EXERCISE DIRECTIONS
Look through the listing below for the string "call". Show each line where it occurs.

TASK MATERIAL
________________________
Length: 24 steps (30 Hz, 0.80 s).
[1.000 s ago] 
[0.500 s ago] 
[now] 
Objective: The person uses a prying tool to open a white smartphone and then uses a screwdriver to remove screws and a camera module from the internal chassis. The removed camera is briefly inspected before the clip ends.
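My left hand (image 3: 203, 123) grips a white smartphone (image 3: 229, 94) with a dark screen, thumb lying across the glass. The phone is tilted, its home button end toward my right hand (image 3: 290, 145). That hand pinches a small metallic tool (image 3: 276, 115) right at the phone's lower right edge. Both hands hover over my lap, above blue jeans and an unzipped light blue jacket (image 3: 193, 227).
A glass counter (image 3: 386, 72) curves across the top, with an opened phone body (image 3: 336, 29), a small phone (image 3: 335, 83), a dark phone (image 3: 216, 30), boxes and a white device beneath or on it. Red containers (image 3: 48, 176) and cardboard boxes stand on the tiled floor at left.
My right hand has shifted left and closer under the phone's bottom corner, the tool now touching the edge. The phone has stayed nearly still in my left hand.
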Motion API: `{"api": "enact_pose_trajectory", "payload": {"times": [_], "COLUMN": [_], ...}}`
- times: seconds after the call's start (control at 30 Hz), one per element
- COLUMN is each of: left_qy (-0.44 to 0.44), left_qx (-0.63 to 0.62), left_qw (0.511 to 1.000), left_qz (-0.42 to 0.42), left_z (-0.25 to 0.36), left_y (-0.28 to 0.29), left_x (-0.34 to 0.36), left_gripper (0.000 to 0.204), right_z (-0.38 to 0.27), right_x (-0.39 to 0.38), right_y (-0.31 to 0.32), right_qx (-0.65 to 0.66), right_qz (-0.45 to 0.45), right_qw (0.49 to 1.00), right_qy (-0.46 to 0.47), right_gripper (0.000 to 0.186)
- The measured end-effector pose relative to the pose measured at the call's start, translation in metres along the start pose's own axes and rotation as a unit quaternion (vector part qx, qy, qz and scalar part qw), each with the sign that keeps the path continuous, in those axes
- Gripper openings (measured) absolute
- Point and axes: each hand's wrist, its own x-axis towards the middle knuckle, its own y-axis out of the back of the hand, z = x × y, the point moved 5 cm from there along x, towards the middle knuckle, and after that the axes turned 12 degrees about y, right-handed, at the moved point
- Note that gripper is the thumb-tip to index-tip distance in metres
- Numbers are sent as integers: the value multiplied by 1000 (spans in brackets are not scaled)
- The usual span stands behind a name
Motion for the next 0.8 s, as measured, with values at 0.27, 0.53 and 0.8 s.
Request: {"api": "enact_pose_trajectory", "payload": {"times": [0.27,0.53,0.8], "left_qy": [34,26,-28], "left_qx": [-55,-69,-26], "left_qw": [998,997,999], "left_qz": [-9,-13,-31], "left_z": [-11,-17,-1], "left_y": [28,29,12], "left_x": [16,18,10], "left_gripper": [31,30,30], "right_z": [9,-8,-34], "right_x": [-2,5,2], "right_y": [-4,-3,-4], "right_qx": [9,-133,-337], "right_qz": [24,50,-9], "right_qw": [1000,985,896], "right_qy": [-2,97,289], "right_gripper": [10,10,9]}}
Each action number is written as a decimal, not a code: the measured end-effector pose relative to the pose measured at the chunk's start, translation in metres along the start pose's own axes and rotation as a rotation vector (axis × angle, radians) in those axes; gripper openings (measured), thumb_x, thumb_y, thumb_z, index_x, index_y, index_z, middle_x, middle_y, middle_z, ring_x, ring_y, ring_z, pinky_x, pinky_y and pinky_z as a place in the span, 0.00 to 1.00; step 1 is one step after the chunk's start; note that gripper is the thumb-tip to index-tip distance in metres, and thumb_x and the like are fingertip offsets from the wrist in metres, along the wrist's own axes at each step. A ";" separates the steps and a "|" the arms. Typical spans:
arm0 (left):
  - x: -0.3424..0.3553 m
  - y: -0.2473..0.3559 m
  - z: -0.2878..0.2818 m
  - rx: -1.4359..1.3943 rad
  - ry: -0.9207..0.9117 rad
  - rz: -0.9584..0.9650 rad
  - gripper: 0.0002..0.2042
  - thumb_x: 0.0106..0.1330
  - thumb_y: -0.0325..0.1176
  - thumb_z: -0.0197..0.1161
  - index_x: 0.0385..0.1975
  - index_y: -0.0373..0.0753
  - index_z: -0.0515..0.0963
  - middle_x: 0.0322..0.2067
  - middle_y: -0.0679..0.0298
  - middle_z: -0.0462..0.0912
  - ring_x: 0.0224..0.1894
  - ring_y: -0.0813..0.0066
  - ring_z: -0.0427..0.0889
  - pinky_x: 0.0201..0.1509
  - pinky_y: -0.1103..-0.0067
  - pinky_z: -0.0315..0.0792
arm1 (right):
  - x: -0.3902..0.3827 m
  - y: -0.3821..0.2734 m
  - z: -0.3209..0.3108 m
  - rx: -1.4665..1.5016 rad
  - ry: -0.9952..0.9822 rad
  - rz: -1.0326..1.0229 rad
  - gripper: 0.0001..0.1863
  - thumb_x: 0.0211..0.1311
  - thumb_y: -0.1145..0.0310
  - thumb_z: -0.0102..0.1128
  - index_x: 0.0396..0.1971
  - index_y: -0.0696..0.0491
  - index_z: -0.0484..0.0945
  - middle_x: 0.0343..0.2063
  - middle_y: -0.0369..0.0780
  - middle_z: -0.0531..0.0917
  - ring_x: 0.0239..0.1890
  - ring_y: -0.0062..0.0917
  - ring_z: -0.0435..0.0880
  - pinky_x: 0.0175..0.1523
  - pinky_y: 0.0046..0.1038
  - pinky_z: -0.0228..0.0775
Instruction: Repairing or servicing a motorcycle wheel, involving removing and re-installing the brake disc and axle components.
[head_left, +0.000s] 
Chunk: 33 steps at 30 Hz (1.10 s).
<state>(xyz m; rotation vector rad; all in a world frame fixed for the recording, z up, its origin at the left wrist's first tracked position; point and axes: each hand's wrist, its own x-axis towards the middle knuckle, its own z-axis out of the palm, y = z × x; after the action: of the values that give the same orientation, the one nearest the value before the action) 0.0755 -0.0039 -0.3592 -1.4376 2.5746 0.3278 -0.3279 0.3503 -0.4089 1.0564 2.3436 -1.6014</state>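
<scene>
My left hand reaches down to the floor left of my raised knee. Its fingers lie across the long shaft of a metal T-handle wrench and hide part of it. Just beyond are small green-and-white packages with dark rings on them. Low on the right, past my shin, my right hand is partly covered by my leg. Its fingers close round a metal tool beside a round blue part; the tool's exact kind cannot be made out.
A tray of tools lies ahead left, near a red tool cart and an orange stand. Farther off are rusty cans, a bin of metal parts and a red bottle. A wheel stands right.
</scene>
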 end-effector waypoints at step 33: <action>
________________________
WRITTEN SOLUTION
- times: seconds after the call's start (control at 30 Hz), one per element
- The measured end-effector pose relative to the pose measured at the call's start, translation in metres along the start pose's own axes and rotation as a unit quaternion (vector part qx, qy, qz and scalar part qw), each with the sign that keeps the path continuous, in those axes

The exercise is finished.